Tutto ciò significa, me ne rendo conto, an­dare contro la tendenza in atto negli ulti­mi decenni di ridurre e formattare i per­corsi di studio, perché si considera la for­mazione come una sorta di merce che si paga oggi per lavorare meglio domani. Dobbiamo, invece, immaginare corsi di studio molto più flessibili, che affianchi­no, non sostituiscano, il lavoro, e che pos­sano durare anche molti anni, perché l’o­biettivo non è il pezzo di carta, ma la co­noscenza e l’apprendimento, che sono a­limentati anche dal lavoro, soprattutto in una società complessa come la nostra.

Ogni lavoro si impara facendolo, non a scuola, tantomeno nelle business school e con i loro master. Tutto ciò ha importanti conseguenze anche per il mondo del lavoro. Mia madre ha dovuto terminare i suoi studi alla quinta elementare, ma quei cinque anni di scuola sono cresciuti con lei, sono stati un patrimonio custodito gelosamente e fatto fruttare, e hanno accompagnato e formato la vita sua e di noi figli. Oggi invece molti dati dicono che il mondo del lavoro distrugge in pochi anni buona parte del capitale di conoscenze con cui una persona termina gli studi. Si è molto più ignoranti dopo dieci anni di lavoro che al termine dell’università, perché abbiamo costruito una civiltà del lavoro che considera gli studi come strumenti che si acquisiscono in una fase determinata della vita (giovinezza), in vista di un mondo del lavoro (adulto) che è altra cosa rispetto alla scuola e agli studi.

Tutto ciò è particolarmente vero nelle grandi imprese, che prendono bravi neolaureati, li immettono in ritmi di lavoro impossibili, non lasciano loro tempo e spazi per coltivare la loro umanità né fuori, né, tantomeno, dentro l’impresa, producendo così persone a una sola dimensione, e che anche quando studiano lo fanno per aggiornarsi e per aumentare la performance, perdendo così la cosa più vera dello studio: la gratuità.
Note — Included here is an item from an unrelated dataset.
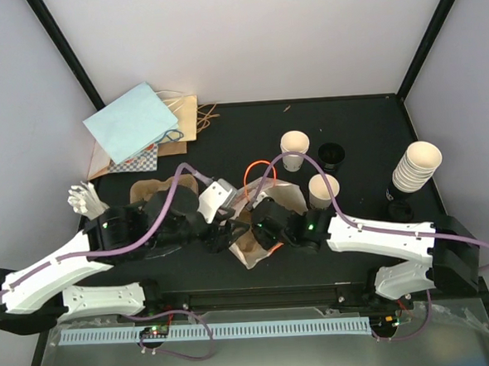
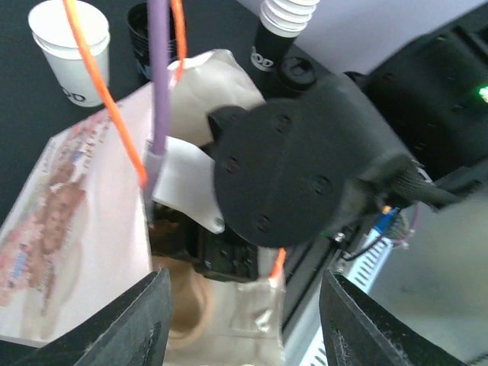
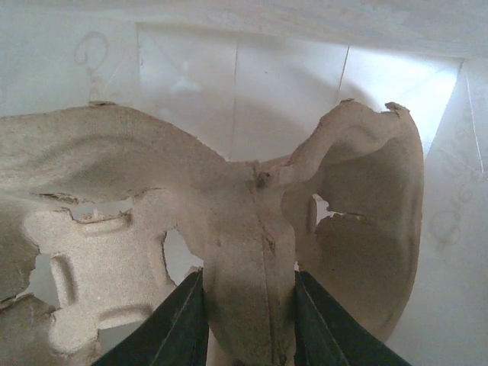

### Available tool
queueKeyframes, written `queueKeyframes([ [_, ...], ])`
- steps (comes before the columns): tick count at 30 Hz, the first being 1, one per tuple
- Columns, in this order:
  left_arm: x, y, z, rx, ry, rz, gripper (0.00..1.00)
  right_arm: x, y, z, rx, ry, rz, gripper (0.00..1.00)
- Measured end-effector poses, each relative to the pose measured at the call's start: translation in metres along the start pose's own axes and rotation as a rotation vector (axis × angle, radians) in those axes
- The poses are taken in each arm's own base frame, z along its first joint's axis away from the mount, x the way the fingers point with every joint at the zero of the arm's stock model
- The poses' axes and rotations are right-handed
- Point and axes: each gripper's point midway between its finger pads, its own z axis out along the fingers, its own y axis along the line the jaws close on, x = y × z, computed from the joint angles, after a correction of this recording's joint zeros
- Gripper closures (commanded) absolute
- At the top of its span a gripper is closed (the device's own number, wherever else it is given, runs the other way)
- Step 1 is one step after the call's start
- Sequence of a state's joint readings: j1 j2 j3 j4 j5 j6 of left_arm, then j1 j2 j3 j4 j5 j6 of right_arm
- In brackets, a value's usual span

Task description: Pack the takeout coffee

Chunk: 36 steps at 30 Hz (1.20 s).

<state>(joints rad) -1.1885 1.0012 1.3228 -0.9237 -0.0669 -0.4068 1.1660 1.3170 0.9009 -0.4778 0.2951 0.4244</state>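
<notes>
Two lidless cream takeout coffee cups (image 1: 295,149) (image 1: 322,190) stand upright behind the arms; one cup (image 2: 72,47) also shows in the left wrist view. The printed paper bag (image 1: 288,197) (image 2: 80,206) lies mid-table with its mouth toward the arms. My right gripper (image 1: 268,230) (image 3: 248,320) reaches inside the bag, shut on the middle rib of the brown pulp cup tray (image 3: 252,221). My left gripper (image 1: 220,234) (image 2: 244,335) hovers at the bag's mouth, open, nothing between its fingers (image 2: 145,320).
A stack of paper cups (image 1: 415,166) stands at the right, with black lids (image 1: 331,153) (image 1: 400,211) nearby. A light blue bag (image 1: 131,123) on brown bags lies at the back left, and a white bundle (image 1: 85,197) sits near the left arm.
</notes>
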Motion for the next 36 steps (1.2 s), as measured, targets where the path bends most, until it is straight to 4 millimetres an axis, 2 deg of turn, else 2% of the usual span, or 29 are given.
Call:
queueKeyframes([
  [4,0.01,-0.015,-0.013,0.061,0.002,-0.012,0.54,-0.005,0.002,0.002,-0.008,0.001,0.0,0.7],
  [7,0.021,-0.032,-0.013,0.116,0.029,0.009,0.55,-0.009,0.003,0.002,-0.013,-0.001,0.003,0.7],
  [11,0.041,-0.056,0.001,0.159,0.108,0.073,0.54,-0.013,0.005,0.001,-0.023,-0.006,0.004,0.7],
  [14,0.058,-0.064,0.02,0.137,0.167,0.118,0.44,-0.015,0.006,-0.001,-0.031,-0.009,0.003,0.7],
  [17,0.082,-0.059,0.04,0.087,0.22,0.156,0.41,-0.015,0.007,-0.001,-0.037,-0.008,0.002,0.7],
  [21,0.104,-0.043,0.056,0.01,0.267,0.192,0.41,-0.015,0.007,-0.001,-0.038,-0.006,0.002,0.7],
  [29,0.118,-0.038,0.076,-0.059,0.314,0.245,0.45,-0.014,0.005,0.0,-0.042,0.004,0.003,0.7],
  [36,0.129,-0.039,0.086,-0.042,0.325,0.264,0.5,-0.013,0.002,-0.001,-0.046,0.021,0.012,0.7],
])
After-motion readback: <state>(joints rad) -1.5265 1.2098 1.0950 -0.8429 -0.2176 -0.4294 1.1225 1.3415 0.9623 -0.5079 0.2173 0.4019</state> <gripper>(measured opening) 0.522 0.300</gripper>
Dobbiamo riumanizzare i luoghi del lavoro post­moderni, riempiendoli di cultura, di arte, di bellezza, di gratuità, ambienti dove le persone possano fiorire in tutte le dimensioni mentre lavorano, e possano trovare il tempo per studiare cose belle e difficili anche a 40 o 50 anni, e così non si arrivi alla pensione sfiniti e persino ignoranti. Ma occorre portare più lavoro negli studi, e più studio nel lavoro.